Giovedì 18 Aprile 2024

Codice della strada, le famiglie delle vittime: "Pedoni e ciclisti meno tutelati. Stop alla legge"

Valanghe di email ai senatori per bloccare il Ddl Piccioni (Associazione familiari e vittime): "I limiti devono tenere conto del contesto stradale"

Roma, 28 marzo 2024 – Una ‘mail bombing’, con oltre mille comunicazioni inviate da una serie di associazioni agli indirizzi dei senatori, per chiedere il blocco del Ddl sul codice della strada, approvato alla Camera e che ora passerà all’esame di Palazzo Madama. Nel testo delle mail si legge che la nuova legge "complessivamente renderà le nostre strade ancora più pericolose".

Codice della strada, protesta famiglie delle vittime (Ansa)
Codice della strada, protesta famiglie delle vittime (Ansa)

È così avvocato Fabio Piccioni? (rappresentante legale dell’Afvs, associazione famliari e vittime della strada,ndr)
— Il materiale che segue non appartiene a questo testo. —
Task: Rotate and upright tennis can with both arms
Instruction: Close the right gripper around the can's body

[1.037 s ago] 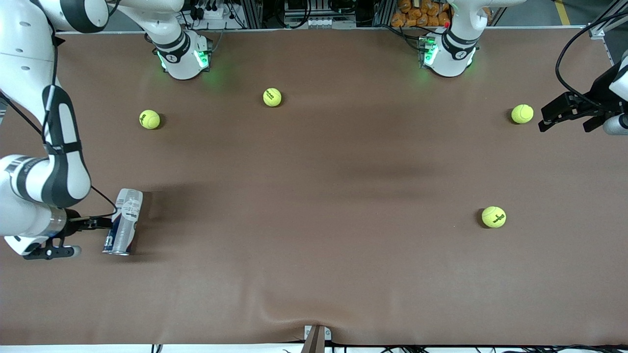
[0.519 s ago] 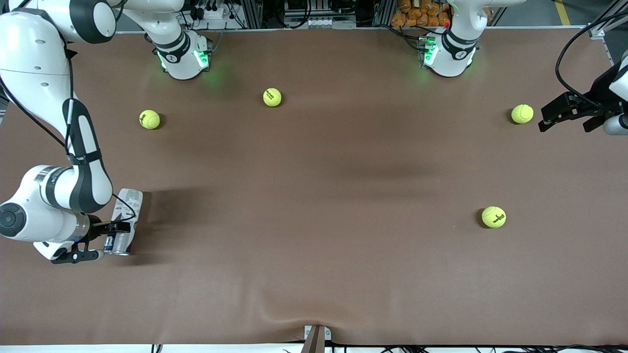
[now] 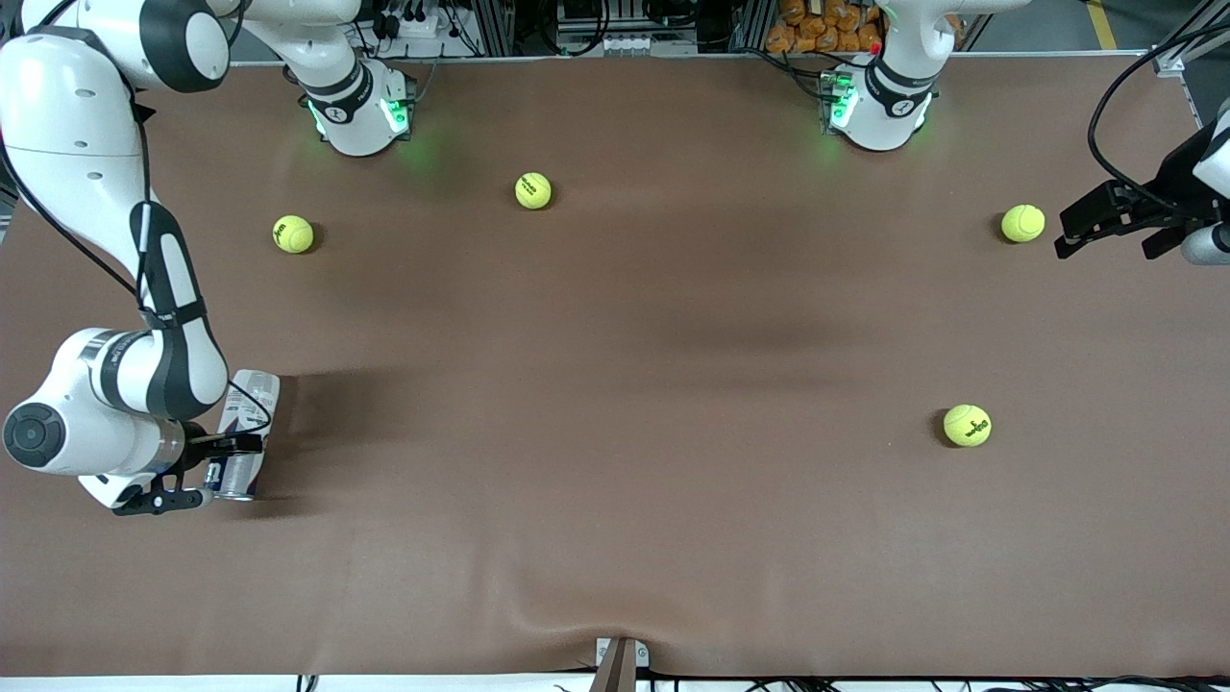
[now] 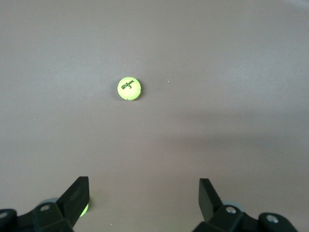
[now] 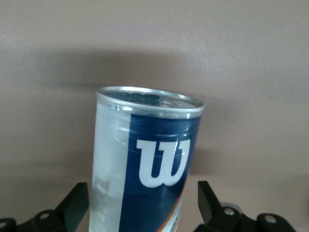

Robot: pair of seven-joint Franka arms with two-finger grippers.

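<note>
Two arms share this table. At the right arm's end, the tennis can point(image 3: 245, 432) lies on its side on the brown table point(image 3: 615, 500). The right gripper point(image 3: 202, 471) sits low at the can, its fingers wide open on each side, not squeezing. I think it should slide in more, then close gently on the middle so the can won't roll. Four tennis balls point(image 3: 532, 190) lie about. Over the table's other end, the left gripper point(image 3: 1105, 226) waits, open and empty.

Four tennis balls point(image 3: 533, 190), one tennis can point(image 3: 248, 413)
</note>
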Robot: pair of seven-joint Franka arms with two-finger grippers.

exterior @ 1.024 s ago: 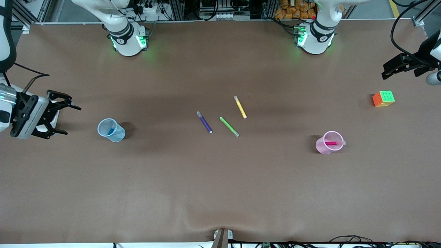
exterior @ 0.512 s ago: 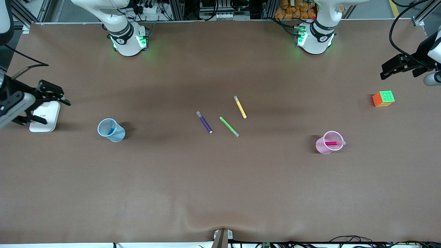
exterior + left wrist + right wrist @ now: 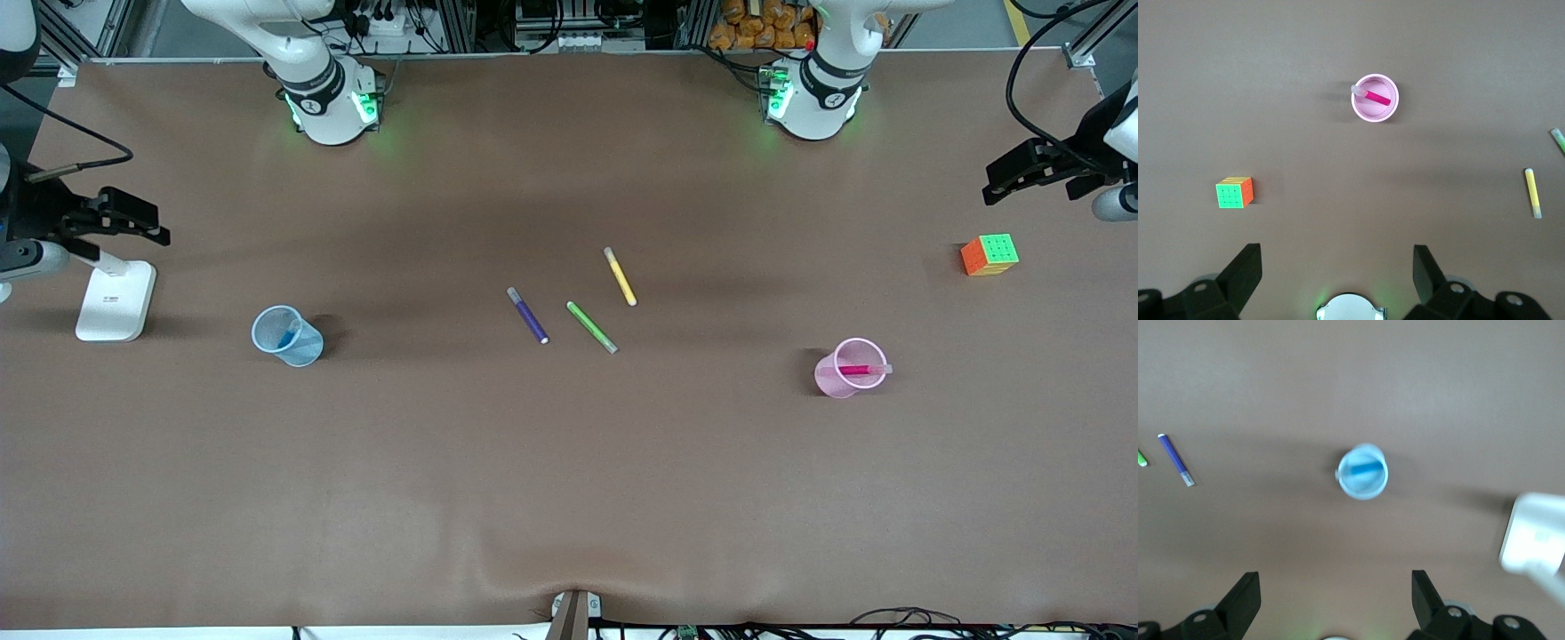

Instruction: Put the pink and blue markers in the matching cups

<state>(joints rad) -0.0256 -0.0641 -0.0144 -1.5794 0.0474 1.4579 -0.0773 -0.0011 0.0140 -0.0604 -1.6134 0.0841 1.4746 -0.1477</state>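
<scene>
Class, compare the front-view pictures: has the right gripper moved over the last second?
Yes. The right gripper has drawn back from the blue cup toward the table's edge, uncovering the white block.

You are looking down on a wide table point(image 3: 569, 498) covered edge to edge in a plain brown mat that takes soft, even light; broad faint shadows cross its middle. Near the front camera the mat puckers into a low wrinkle point(image 3: 569, 582) at the edge, just above a small grey bracket point(image 3: 573, 613). Along the top edge runs an aluminium frame point(image 3: 533, 53), and past it sit cables and a power strip point(image 3: 382, 22), with a heap of orange-brown packets point(image 3: 765, 27). Loose black cables point(image 3: 933, 622) trail along the nearest edge.
</scene>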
"Una premessa: il codice della strada attuale è stato modificato 187 volte. Considerato che è in vigore da trent’anni questo dimostra che, a tutt’oggi, è inidoneo a svolgere un’azione deterrente rispetto al drammatico tributo di incidenti che ogni anno siamo chiamati a pagare. Una riforma, a nostro avviso, era un atto dovuto, tant’è che l’associazione è stata invitata ben due volte in audizione alla nona commissione trasporti della Camera per dare un contributo. Peccato però che non abbiano tenuto conto dei nostri suggerimenti"

Di quali suggerimenti si trattava?

"Manca una rimodulazione dei limiti sensibile verso l’utenza vulnerabile. Per intendersi, un limite identico in un centro abitato e in una circonvallazione non va bene. In più, nella bozza del decreto c’è un combinato ‘mortale’: da un lato si limita la velocità, dall’altro si va a restringere le modalità di accertamento. Una miscela esplosiva, soprattutto per pedoni e ciclisti che sono, appunto, i più vulnerabili pin strada".

Fabio Piccioni, avvocato associazione familiari e vittime della strada
Fabio Piccioni, avvocato associazione familiari e vittime della strada

Cosa si dovrebbe fare?

"Non ci può essere un limite generalizzato: 50 all’ora in un centro abitato non possono essere i soliti 50 sulla circonvallazione. Se aumenti o limiti questa velocità, lo devi motivare con la morfologia del contesto stradale; insomma, vorremmo una maggiore attenzione non in generale su tutta la città, ma in determinate zone in cui è opportuno ridurre e altri in cui invece è opportuno lasciarli entro i limiti previsti dalla legge".

Poi?

"Ce ne è un altro che riguarda la guida in stato di alterazione da stupefacenti. Capisco lo scopo deterrente della norma, ma qui si va a togliere un presupposto importante, cioè la verifica dell’alterazione. In sostanza, se qualcuno ha assunto uno stupefacente una settimana fa, oggi le analisi delle urine ci dicono che è ancora positivo, tuttavia non è in stato di alterazione. In questo modo rischia di essere punito anche chi ha assunto sostanze psicotrope legali, perché casomai ne aveva bisogno".

Cosa chiedete ai Senato?

"Di rivedere l’entrata in vigore del nuovo codice della strada. Non è stata recepita neppure la sollecitazione ad introdurre l’omicidio stradale anche per chi guida con il telefonino in mano".

E se il Senato non si ferma?

"Il Parlamento è sovrano, ma laddove poi venissero varate delle norme a rischio illegittimità, le associazioni faranno sentire la loro voce".